As I fly in to town, from my window seat the small collections of smoke look like puffs from dandelions, the burning off reflecting centuries of tradition. 

A large sign greets me at the airport: Alcohol Is Not Permitted. This is a Dry Town. Jimmy grabs my bag.

“The clinic’s three streets down. You’ll find it, Doc. Past the school, left at the pool. Bring your cossies? The footie’s on tonight. Five o’clock at the sports ground. Here’s the keys to the ute.” 

With my trusty CARPA manual by my side I head for the clinic. I feel my pulse rate rising and I try to convince myself that I can do this. The nurses are very capable. Specialists can give me advice over the telephone.

I see four patients that afternoon. The familiar silence, the down-cast eyes. 

The next day I see 20 patients, many with diabetes. I hold brave five-year-old Jake while Nurse Karen injects the penicillin; he’s had rheumatic fever and needs monthly shots; his mum knows to come in on a full moon. 

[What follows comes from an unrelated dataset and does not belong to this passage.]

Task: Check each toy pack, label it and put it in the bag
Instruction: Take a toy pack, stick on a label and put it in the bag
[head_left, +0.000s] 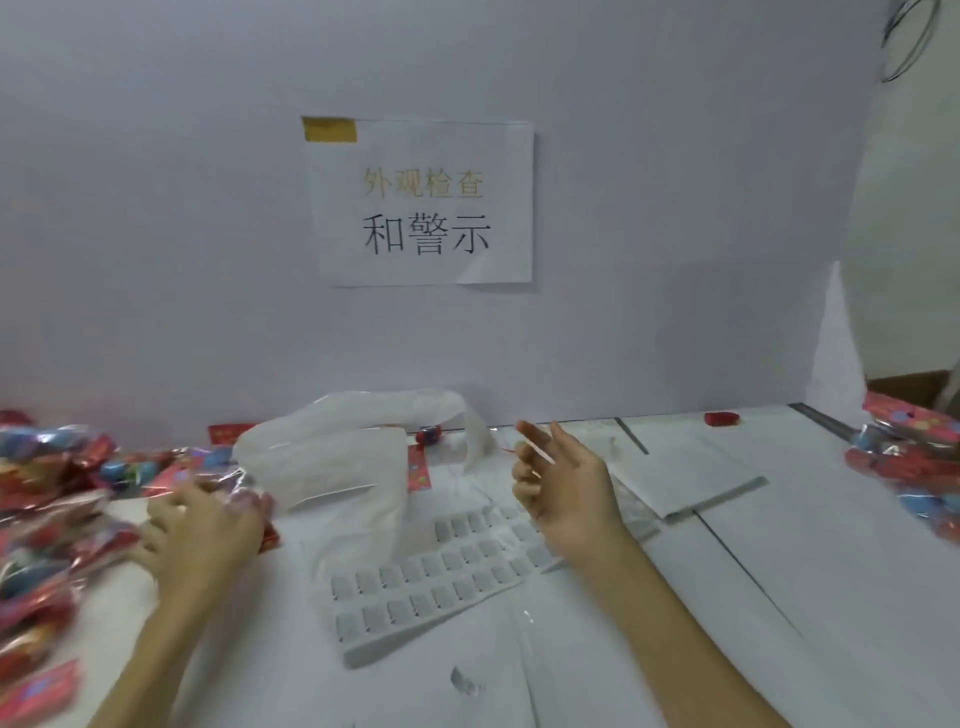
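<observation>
Crinkly cellophane catches the light as the left hand (200, 525) curls its fingers over a red-and-blue clear-wrapped toy pack (244, 491) at the inner edge of a heap of like toy packs (47, 499) along the white table's (779, 597) left edge; motion blur hides how firm the hold is. The right hand (563, 488) hangs above the table's middle, palm turned inward, fingers loosely spread and holding nothing. Such a pack looks light, soft and slippery, its film likely to slide or crumple under a squeeze, so a pinch on the stiffer red header card at one end, or a hold across the body, seems the safest grip. Behind the hands, towards the far edge, a thin translucent white plastic bag (337, 457) lies slumped with its mouth hard to make out; what it holds cannot be told, though it looks limp and will probably need one hand to keep it open. A white sheet of small grey rectangular labels (447, 577) lies flat in front of it, many still in their rows. More packs (904, 467) are stacked at the right edge.
</observation>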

Faith has life-threatening aortic stenosis. Despite being only 24 she has decided she doesn’t want surgery. She is prepared to die here. 

It’s the same for 50-year old Phillip; his kidney function is the worst I’ve seen in someone still walking around. He declines dialysis.

On the third night, I am called to the clinic at 8pm by the night nurse, Margaret. Jeremiah is eight years old and is sitting on the bed in the treatment room, crying. He’s fallen off his brother’s bike. I note a big bloodied bandage around his head. His parents speak only the local language. His grandmother, who speaks English, sits beside him.

I am dismayed to see the ragged 15cm laceration on Jeremiah’s forehead, requiring the skills of a plastic surgeon. There’s no plane available. It’s at a multi-vehicle pile-up on the highway hundreds of Ks away. Jeremiah’s pupils are equal and he doesn’t need a CT scan.

Margaret says, “I’ve drawn up the local and there’s the suture. Away you go.”

As I don gloves, Grandma Flo, who was raised on a Presbyterian mission, quietly asks, “Is it OK if I say a prayer?” 

I nod. She speaks in her native tongue. I hear the words “doctor” and “Jesus Christ”. I understand nothing else, but surprisingly Jeremiah stops crying and I suddenly feel I am OK to go on, to do this. Perhaps she said, “Jesus Christ, please give this nervous new doctor the sewing skills to fix my grandson’s head”. Some spiritual empowerment has given me the confidence to proceed.

By 9.30pm it’s all done. Bandaged Jeremiah heads home with his parents and I say a silent prayer of my own in bed that night that his head heals well with no infection. Falling off his older brother’s bike into a muddy patch is a recipe for disaster. Have I cleaned and scrubbed it well enough?

Two days later I see Jeremiah out riding again. No shoes, no helmet, no bandage. From the ute I can make out the 20-odd stitches in his forehead. He gives me a wave. 

It’s Sunday morning of the second week. I’m getting used to the routine and the computer. Nurse Angela is on duty: one of the kind, experienced middle-aged nurses from Melbourne working here. (She tells me they, the nurses, prefer the heat.)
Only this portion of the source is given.